▶ [Prompt] Please repeat the listing exactly, with every line intact.
(Beginning of Data below)
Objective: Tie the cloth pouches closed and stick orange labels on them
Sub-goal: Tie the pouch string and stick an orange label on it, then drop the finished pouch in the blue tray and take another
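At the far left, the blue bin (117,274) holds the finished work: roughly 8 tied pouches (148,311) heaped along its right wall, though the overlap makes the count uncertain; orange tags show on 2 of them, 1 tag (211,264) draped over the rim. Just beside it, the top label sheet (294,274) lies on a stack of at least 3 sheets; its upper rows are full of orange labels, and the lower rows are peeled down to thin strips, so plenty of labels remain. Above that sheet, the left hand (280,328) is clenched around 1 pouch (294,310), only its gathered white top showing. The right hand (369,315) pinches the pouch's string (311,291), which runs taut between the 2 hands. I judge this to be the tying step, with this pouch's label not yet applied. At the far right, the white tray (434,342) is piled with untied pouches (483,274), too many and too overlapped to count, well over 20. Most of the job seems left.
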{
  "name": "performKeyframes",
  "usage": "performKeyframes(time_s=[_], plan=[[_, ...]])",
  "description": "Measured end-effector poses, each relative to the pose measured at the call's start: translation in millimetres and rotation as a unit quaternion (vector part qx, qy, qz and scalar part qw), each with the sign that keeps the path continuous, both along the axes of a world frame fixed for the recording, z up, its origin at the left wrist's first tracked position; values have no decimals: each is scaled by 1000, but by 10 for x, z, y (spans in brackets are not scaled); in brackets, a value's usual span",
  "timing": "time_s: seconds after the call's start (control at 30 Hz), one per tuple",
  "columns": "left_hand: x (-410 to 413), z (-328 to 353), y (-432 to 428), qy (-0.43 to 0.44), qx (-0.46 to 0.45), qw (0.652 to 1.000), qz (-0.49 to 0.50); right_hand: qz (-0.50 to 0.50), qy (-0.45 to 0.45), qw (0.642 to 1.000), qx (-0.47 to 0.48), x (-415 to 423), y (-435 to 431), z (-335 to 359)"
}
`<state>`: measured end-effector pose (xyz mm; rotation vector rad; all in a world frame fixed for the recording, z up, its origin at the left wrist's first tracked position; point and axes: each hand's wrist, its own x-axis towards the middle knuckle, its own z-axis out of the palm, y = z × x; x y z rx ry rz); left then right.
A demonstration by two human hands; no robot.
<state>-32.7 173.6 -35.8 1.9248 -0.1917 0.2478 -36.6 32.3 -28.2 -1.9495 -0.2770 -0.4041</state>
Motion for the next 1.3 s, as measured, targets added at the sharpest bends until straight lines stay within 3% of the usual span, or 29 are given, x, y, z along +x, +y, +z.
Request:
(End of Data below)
▶ [Response to this task]
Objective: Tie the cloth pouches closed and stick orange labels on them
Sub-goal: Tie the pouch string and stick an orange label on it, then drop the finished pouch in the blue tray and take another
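At the far left, the blue bin (117,274) holds the finished work: roughly 8 tied pouches (148,311) heaped along its right wall, though the overlap makes the count uncertain; orange tags show on 2 of them, 1 tag (211,264) draped over the rim. Just beside it, the top label sheet (294,274) lies on a stack of at least 3 sheets; its upper rows are full of orange labels, and the lower rows are peeled down to thin strips, so plenty of labels remain. Above that sheet, the left hand (280,328) is clenched around 1 pouch (294,310), only its gathered white top showing. The right hand (369,315) pinches the pouch's string (311,291), which runs taut between the 2 hands. I judge this to be the tying step, with this pouch's label not yet applied. At the far right, the white tray (434,342) is piled with untied pouches (483,274), too many and too overlapped to count, well over 20. Most of the job seems left.
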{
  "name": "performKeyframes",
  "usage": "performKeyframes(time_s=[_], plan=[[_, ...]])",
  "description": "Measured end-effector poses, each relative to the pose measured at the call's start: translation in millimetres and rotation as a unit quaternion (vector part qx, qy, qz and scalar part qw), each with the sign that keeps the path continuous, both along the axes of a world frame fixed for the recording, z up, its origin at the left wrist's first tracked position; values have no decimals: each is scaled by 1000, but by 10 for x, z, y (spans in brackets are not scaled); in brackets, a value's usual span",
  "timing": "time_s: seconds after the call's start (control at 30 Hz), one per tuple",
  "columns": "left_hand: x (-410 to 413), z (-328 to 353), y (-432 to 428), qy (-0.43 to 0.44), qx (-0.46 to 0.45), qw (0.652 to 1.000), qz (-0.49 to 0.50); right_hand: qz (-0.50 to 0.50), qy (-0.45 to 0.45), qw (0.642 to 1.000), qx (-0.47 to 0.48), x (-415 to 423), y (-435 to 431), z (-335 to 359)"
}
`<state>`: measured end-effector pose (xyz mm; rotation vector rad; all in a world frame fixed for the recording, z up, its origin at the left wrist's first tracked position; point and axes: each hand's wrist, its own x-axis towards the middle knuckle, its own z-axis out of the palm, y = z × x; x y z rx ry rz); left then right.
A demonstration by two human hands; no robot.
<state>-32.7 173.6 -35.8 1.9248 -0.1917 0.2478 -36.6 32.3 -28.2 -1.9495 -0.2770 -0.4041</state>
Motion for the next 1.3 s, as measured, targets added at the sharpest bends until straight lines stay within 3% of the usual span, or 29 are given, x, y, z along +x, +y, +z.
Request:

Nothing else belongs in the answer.